Check each line of the material below for "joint", then copy the ones that contain it.
** DATASET SECTION follows **
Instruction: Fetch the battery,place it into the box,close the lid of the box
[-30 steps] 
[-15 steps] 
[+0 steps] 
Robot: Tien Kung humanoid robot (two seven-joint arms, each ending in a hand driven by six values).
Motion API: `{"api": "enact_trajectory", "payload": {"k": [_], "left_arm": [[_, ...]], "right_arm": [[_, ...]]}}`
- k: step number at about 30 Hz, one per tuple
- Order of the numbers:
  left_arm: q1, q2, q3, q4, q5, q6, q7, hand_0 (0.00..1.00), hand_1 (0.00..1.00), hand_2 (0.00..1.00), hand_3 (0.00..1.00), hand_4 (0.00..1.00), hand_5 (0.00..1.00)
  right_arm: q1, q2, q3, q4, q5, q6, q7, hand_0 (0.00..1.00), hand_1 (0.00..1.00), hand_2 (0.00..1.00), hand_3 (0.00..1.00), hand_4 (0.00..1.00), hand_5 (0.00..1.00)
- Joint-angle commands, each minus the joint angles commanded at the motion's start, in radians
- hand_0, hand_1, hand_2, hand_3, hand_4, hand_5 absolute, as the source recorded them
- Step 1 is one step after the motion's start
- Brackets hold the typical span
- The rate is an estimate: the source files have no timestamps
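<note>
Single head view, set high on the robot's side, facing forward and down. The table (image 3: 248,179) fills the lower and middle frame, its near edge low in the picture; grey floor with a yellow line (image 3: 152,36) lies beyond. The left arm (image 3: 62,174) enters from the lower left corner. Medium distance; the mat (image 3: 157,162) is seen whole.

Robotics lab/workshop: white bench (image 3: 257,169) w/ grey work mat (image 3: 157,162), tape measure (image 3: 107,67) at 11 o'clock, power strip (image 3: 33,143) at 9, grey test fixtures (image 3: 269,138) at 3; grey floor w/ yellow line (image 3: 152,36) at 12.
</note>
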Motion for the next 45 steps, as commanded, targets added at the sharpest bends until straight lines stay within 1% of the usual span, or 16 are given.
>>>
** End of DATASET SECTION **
## TASK SOLUTION
Robot: Tien Kung humanoid robot (two seven-joint arms, each ending in a hand driven by six values).
- Joint-angle commands, each minus the joint angles commanded at the motion's start, in radians

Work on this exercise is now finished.